§ **What is required**:
Skip the pictures. Transcribe the rest of the data below without changing a word.

Available data START

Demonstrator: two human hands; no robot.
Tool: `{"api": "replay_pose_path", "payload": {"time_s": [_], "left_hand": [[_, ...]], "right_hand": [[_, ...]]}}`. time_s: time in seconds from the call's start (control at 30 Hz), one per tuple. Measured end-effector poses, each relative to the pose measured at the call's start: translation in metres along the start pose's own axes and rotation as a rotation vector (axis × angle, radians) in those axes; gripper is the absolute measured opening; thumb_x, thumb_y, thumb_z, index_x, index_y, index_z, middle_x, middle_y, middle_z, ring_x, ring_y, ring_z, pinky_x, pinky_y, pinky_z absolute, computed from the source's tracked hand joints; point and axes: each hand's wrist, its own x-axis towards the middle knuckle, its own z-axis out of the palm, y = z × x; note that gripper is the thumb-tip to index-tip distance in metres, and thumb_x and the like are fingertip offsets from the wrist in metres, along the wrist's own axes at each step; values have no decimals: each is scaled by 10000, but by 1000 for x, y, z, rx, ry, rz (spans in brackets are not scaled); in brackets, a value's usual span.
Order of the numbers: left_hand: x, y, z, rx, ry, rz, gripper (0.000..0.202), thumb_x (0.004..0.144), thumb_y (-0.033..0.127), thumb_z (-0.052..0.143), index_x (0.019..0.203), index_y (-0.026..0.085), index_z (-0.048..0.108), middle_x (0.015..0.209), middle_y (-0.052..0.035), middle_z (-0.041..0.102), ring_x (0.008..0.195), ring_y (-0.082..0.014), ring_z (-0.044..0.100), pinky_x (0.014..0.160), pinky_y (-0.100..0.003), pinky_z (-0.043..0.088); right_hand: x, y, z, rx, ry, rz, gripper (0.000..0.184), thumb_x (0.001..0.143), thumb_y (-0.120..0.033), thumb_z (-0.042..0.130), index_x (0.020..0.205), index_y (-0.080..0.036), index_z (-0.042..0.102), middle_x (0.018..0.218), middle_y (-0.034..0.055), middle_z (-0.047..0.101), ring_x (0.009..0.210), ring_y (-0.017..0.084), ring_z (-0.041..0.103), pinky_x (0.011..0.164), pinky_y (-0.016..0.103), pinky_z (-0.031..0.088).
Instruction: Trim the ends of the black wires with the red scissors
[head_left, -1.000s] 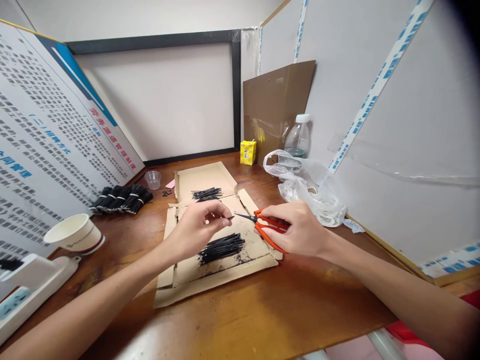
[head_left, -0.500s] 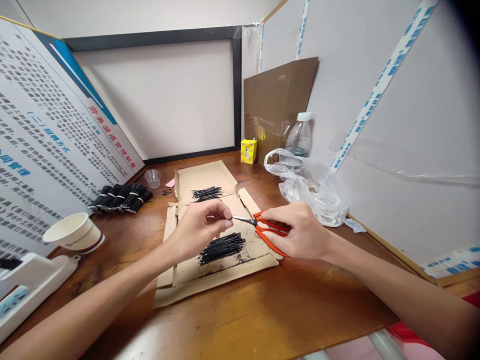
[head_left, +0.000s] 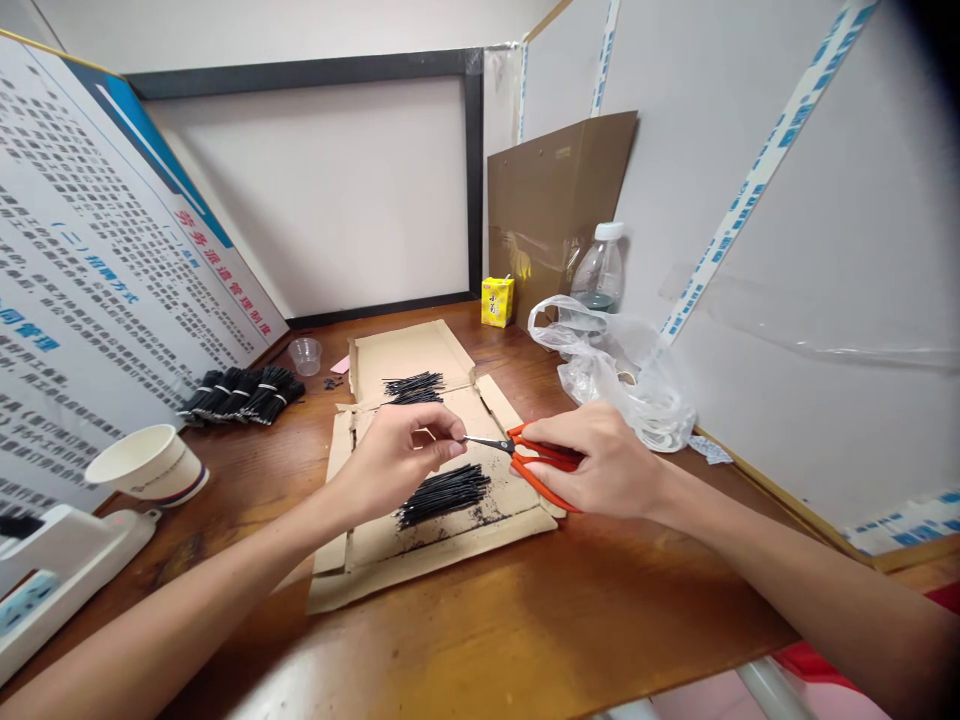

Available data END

§ **Your solution**:
Demonstrator: two human hands; no robot.
Tool: `{"api": "replay_pose_path", "payload": {"time_s": [_], "left_hand": [[_, ...]], "right_hand": [[_, ...]]}}`. time_s: time in seconds from the call's start (control at 30 Hz), one per tuple. Measured end-effector poses, each relative to the pose measured at the call's start: translation in metres along the start pose's own axes and rotation as a rotation vector (axis × angle, radians) in those axes; gripper is the absolute measured opening; thumb_x, thumb_y, thumb_z, index_x, index_y, index_z, middle_x, middle_y, middle_z, ring_x, ring_y, ring_z, pinky_x, pinky_y, pinky_z absolute, computed from the source's tracked hand joints; point and axes: each hand's wrist, its own x-axis towards the middle knuckle, its own z-axis out of the palm, y = z × x; note that gripper is the thumb-tip to index-tip distance in metres, and thumb_x and the like are fingertip offsets from the wrist in metres, along the wrist's own axes at each step; values have no decimals: each is scaled by 10000, but by 1000 for x, y, z, rx, ry, rz (spans in brackets are not scaled); in brackets, a value's usual span.
Order of the numbers: left_hand: x, y, z, rx, ry, rz, gripper (0.000..0.202), thumb_x (0.004..0.144), thumb_y (-0.033..0.127), thumb_z (-0.052..0.143), index_x (0.019..0.203), index_y (-0.026..0.085), index_z (-0.048..0.108), middle_x (0.015..0.209), middle_y (-0.052..0.035), middle_z (-0.041..0.102), ring_x (0.008..0.195), ring_y (-0.082..0.014), ring_z (-0.044..0.100), pinky_x (0.014..0.160), pinky_y (-0.100..0.003), pinky_z (-0.043..0.088); right_hand: x, y, z, rx, ry, rz, gripper (0.000..0.184), thumb_x (0.001..0.143), thumb_y (-0.120..0.033), thumb_z (-0.042..0.130), index_x (0.020..0.205), index_y (-0.080..0.036), index_z (-0.042..0.102), middle_x (0.018..0.218), middle_y (-0.034..0.055), middle_z (-0.047..0.101), ring_x (0.009..0.210), ring_y (-0.017..0.084), ring_z (-0.041..0.103), pinky_x (0.011..0.164), pinky_y (-0.016..0.103), pinky_z (-0.031..0.088).
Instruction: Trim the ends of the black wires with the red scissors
[head_left, -1.000s] 
[head_left, -0.500s] 
[head_left, +0.000s] 

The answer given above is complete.